Human platonic relationships assemble themselves in a much similar fashion. Males and females sort of stratify themselves amongst their peers, the alpha male domineering (sometimes "asshole") personalities tend to attract others of the same. So, the other less forceful personalities tend to group together, thus establishing a "pecking order."

Although, this is a very basic description of an increasingly complex system, which is based on series upon series of interactions.

While, yes, nice people are comforting to be around, because you feel that you're not in contention with them. That they pose no threat to your social status. However, because we're not really living in a primal state, being amiable and showing compassion is often mistaken, even today by the subconscious mind, for weakness.

Yes, this theory has been discussed before and I believe it to be true.
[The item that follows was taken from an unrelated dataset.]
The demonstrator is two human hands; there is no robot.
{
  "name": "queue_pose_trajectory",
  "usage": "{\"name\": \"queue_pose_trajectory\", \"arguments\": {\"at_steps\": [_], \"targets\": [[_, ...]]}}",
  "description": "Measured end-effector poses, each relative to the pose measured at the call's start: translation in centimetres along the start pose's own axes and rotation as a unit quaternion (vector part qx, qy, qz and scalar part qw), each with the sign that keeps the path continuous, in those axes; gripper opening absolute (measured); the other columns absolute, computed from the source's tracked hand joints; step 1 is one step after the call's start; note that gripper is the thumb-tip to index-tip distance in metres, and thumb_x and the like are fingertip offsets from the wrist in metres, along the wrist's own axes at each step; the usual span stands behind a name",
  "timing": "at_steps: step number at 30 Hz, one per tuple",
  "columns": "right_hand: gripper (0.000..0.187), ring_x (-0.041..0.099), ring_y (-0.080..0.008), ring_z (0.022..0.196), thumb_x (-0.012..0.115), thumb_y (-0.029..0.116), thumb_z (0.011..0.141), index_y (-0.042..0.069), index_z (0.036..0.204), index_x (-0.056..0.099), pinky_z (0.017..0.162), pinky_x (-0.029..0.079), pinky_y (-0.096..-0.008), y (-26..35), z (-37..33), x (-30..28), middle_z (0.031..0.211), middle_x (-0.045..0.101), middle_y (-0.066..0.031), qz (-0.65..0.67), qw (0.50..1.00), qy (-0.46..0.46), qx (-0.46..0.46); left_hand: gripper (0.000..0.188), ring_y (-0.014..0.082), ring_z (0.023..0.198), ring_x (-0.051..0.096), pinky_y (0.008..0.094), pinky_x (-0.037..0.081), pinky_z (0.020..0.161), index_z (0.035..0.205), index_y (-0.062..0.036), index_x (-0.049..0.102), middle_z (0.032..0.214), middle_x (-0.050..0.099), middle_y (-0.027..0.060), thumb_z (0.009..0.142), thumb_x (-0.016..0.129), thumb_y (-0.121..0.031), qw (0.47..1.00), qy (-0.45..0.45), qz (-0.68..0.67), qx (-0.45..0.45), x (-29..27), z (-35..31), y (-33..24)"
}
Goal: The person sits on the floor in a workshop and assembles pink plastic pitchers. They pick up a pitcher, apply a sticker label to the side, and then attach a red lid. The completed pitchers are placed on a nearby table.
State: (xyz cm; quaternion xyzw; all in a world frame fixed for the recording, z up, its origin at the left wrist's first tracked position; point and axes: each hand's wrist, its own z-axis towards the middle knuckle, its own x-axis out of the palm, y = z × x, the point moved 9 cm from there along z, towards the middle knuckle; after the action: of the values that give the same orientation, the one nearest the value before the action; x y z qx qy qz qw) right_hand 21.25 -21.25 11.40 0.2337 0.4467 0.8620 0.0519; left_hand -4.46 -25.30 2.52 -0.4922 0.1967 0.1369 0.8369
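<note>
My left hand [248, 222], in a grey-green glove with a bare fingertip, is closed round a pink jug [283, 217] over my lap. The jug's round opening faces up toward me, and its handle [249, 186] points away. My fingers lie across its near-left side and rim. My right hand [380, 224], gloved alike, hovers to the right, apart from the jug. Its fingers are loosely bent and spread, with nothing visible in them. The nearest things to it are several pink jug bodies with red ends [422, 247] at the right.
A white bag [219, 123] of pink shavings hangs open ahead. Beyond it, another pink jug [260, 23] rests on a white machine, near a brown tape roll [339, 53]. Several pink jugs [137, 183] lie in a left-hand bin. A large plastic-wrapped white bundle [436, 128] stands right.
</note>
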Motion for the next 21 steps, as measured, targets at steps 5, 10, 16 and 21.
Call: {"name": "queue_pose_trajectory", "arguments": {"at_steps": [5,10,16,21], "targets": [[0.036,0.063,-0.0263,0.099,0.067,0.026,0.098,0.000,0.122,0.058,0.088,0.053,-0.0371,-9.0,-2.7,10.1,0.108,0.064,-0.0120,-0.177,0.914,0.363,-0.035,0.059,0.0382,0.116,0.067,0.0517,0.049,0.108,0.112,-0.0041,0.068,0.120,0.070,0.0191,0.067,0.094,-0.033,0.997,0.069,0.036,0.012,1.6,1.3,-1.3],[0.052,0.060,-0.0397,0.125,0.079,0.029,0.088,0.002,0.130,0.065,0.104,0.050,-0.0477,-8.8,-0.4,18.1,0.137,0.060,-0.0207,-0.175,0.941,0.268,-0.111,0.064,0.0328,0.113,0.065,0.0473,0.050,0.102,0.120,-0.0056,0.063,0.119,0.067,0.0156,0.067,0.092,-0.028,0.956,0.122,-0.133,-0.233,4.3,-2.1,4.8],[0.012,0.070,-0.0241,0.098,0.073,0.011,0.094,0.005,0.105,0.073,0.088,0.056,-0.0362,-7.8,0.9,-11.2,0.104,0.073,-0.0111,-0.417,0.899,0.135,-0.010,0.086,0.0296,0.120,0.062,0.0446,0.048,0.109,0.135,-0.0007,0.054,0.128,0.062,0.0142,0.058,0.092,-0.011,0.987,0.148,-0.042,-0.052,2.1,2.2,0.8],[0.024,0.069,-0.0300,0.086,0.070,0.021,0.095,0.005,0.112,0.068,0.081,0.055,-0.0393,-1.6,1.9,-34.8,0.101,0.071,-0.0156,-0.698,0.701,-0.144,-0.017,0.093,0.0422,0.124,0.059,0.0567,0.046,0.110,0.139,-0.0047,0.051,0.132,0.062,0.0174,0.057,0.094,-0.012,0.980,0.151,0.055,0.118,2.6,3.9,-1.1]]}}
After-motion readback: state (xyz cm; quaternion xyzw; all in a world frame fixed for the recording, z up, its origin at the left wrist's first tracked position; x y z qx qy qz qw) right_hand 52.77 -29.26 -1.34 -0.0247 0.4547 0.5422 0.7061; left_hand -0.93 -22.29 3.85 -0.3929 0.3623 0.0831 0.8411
It actually depresses me a little bit to think about it because I am more of a ''nice guy'' personality rather than an ''alpha male''.

Winter Storm Aug 26, 2006 02:18 PM

Quote:

Originally Posted by How Unfortunate
How do you figure this is your duty?! Talk about unreasonable stress.

The idea behind it is the person is showing that she is a mutual friend and will be there when someone needs to talk stuff out. Also when in social rock bottom you will listen to just about anything. I've been there before. But social rock bottom is not the end of the world because lets face it; life is easy with the less amount of people you're involved with.